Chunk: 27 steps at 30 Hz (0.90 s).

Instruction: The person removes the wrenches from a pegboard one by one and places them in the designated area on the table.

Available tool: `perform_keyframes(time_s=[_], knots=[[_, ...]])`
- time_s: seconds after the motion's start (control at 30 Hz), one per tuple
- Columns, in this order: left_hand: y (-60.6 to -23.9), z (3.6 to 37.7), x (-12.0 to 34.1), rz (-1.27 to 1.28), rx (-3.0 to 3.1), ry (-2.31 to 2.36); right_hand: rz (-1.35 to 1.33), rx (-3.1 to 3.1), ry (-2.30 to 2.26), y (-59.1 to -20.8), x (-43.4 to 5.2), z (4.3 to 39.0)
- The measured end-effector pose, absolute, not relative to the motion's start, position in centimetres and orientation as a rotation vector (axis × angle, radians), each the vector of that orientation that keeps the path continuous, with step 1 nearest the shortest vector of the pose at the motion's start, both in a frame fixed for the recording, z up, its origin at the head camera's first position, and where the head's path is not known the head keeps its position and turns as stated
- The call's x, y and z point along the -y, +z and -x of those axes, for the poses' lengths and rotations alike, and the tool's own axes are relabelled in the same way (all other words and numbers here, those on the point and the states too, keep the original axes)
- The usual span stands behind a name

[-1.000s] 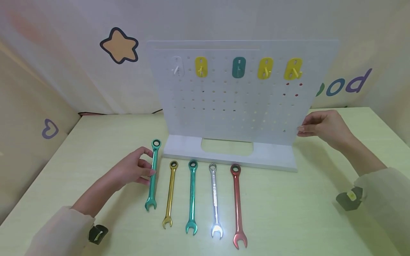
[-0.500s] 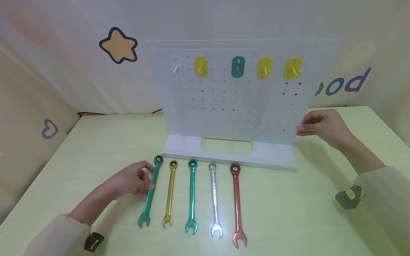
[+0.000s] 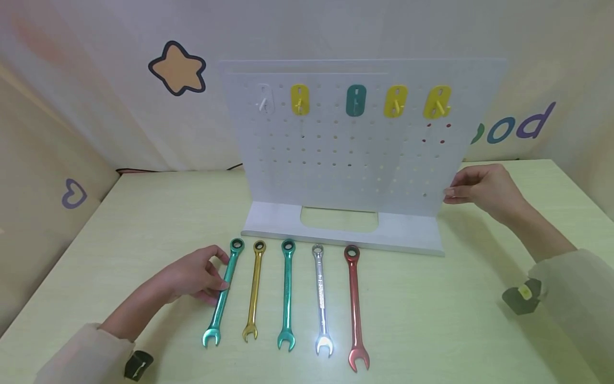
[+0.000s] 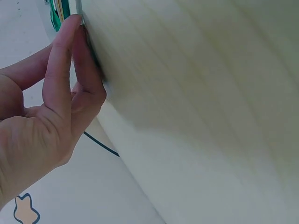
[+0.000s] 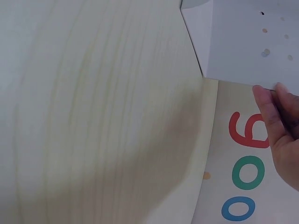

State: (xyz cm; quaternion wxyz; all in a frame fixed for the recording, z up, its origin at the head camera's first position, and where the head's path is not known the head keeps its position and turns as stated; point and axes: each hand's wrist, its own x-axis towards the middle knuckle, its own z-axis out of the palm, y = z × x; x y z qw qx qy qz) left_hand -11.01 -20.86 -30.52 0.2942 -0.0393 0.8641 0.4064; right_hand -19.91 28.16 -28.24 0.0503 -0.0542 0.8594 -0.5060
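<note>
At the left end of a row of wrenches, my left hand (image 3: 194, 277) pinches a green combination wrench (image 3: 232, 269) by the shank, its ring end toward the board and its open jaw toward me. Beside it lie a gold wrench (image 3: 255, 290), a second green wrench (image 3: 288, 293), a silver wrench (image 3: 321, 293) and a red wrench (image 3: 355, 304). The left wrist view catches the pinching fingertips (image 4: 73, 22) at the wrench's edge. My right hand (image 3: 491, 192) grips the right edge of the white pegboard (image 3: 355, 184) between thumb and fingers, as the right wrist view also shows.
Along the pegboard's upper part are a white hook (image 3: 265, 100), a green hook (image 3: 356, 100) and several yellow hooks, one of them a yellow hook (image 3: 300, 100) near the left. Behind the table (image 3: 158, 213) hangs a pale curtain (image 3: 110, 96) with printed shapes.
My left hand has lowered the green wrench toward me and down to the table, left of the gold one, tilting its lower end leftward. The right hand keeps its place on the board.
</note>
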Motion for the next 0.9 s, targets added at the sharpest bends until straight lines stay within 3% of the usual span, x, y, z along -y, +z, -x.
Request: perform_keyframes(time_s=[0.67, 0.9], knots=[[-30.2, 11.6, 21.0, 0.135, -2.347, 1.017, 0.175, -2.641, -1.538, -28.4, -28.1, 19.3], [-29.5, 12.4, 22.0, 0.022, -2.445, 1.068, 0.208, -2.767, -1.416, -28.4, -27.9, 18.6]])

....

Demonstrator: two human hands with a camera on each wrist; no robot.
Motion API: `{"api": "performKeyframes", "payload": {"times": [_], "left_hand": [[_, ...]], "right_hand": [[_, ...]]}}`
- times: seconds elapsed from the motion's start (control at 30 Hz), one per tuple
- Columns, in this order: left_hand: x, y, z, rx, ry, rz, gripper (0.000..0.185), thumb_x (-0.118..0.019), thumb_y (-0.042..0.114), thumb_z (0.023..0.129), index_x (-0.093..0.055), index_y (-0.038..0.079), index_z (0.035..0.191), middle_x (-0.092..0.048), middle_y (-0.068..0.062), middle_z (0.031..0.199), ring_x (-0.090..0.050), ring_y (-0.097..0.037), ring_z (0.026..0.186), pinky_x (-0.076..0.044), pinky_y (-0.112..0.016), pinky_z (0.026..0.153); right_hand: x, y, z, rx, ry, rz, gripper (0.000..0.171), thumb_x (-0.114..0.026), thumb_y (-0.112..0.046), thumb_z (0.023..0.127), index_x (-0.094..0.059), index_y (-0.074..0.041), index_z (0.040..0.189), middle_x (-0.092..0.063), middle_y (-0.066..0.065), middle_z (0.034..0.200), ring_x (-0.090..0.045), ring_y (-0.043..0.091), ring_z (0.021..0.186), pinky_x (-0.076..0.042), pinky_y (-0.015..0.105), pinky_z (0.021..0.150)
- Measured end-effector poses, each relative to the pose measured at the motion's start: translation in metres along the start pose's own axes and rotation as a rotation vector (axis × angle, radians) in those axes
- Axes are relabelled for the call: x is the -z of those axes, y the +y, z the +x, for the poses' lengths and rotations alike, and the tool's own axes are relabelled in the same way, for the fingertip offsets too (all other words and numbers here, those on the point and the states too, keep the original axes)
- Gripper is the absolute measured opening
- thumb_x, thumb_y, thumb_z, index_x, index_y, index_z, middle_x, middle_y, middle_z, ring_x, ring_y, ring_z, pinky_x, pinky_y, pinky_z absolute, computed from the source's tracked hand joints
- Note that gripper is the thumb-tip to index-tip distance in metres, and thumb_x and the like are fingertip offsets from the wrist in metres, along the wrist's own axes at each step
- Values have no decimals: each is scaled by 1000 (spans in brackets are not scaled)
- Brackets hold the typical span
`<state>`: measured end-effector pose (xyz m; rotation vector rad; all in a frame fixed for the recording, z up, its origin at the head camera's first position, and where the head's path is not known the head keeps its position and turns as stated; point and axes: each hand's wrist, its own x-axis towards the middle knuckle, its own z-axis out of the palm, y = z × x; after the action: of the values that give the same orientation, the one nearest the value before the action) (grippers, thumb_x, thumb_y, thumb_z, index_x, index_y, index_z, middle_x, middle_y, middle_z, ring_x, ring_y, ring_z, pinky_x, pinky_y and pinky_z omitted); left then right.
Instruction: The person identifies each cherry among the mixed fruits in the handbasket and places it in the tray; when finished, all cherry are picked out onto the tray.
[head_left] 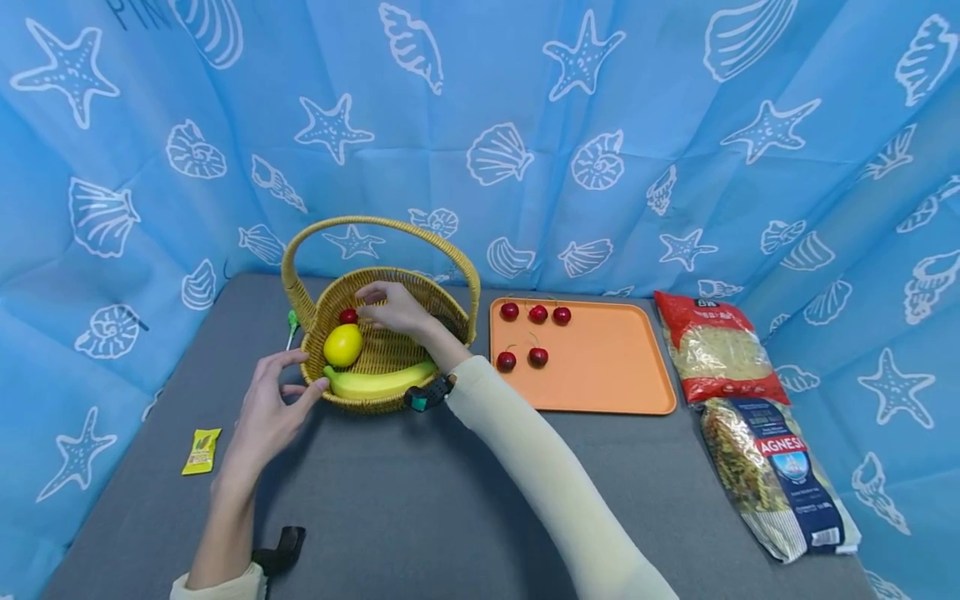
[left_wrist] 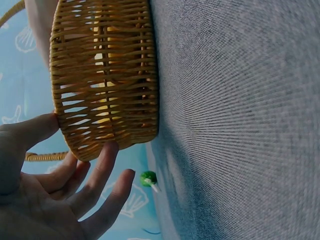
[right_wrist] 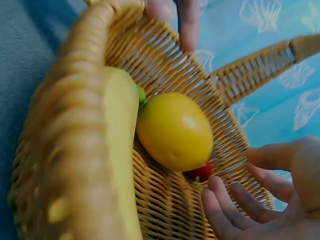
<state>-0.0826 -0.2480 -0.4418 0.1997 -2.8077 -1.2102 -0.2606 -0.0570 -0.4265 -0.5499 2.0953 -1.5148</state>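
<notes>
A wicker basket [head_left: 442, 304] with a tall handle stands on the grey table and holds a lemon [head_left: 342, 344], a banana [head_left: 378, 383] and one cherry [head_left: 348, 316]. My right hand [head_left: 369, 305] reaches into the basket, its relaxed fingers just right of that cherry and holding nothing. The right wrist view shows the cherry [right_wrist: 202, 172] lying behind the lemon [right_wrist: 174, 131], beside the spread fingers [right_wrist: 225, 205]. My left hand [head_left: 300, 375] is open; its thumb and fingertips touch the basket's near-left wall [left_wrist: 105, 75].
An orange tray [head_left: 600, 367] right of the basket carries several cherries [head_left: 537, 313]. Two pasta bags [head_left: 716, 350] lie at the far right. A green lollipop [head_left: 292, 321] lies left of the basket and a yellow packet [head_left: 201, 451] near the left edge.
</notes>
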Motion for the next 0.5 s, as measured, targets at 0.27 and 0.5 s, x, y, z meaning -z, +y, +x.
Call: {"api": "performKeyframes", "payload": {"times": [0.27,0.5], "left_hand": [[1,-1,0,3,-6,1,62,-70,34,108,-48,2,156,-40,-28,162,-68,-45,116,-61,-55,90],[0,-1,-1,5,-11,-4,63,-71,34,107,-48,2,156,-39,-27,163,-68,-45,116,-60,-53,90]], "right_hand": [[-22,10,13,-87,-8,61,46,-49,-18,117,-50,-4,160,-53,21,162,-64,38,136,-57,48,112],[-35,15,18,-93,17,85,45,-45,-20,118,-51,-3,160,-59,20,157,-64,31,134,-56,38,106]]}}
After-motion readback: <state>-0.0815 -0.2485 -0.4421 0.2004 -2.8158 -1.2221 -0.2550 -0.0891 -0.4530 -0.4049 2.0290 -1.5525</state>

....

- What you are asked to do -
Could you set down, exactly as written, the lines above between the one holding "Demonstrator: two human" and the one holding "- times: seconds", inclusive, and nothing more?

- Solution to this task -
Demonstrator: two human hands with a camera on each wrist; no robot.
Motion API: `{"api": "performKeyframes", "payload": {"times": [_], "left_hand": [[_, ...]], "right_hand": [[_, ...]]}}`
- times: seconds elapsed from the motion's start (control at 30 Hz), one per tuple

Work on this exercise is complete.